Your instructions:
For this exercise, return all the data word for word, with images left out.

Recorded data:
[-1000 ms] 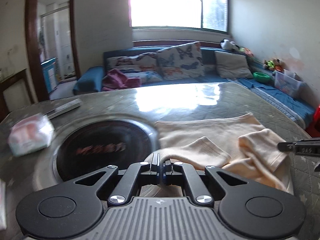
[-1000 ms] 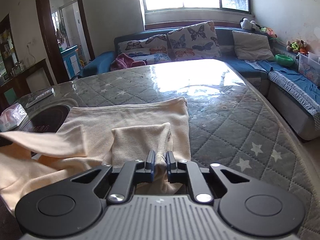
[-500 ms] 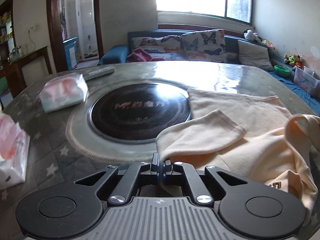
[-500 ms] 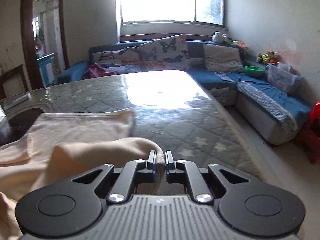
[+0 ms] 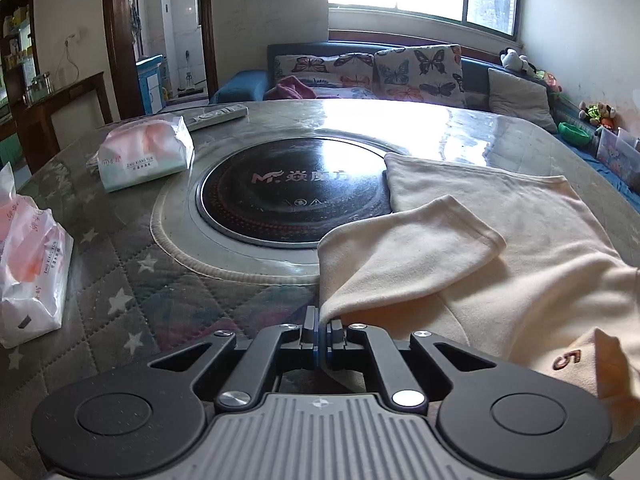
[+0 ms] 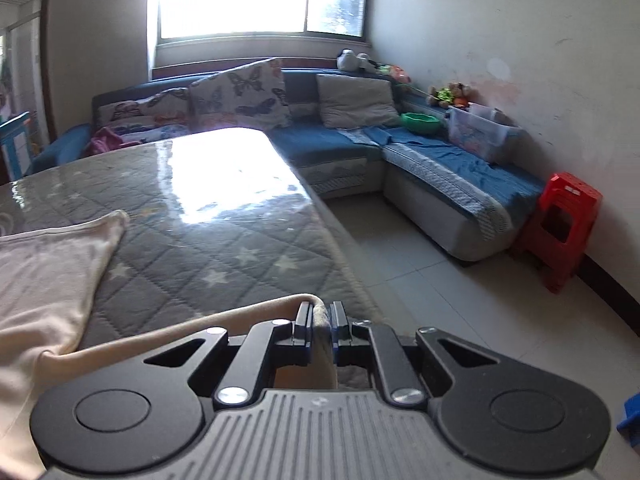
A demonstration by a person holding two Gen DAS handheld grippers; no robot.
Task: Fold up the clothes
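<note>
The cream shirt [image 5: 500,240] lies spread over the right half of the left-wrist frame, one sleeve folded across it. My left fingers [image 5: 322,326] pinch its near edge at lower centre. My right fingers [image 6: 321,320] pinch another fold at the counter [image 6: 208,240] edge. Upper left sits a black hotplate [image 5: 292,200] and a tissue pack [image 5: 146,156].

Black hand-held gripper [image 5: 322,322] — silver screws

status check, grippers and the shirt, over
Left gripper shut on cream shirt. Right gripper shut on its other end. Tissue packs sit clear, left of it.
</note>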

Reply:
[-1000 ms] 
[-1000 ms] 
[-500 ms] 
[-500 ms] 
[+0 ms] 
[+0 ms] 
A demonstration by a person holding two Gen DAS handheld grippers; no robot.
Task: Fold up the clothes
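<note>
The cream shirt [image 5: 500,240] lies spread over the right half of the left-wrist frame, one sleeve folded across it. My left fingers [image 5: 322,326] pinch its near edge at lower centre. My right fingers [image 6: 321,320] pinch another fold at the counter [image 6: 208,240] edge. Upper left sits a black hotplate [image 5: 292,200] and a tissue pack [image 5: 146,156].

Black hand-held gripper [image 5: 322,322] — silver screws

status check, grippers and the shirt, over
Left gripper shut on cream shirt. Right gripper shut on its other end. Tissue packs sit clear, left of it.
</note>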

The response to this exercise is now finished.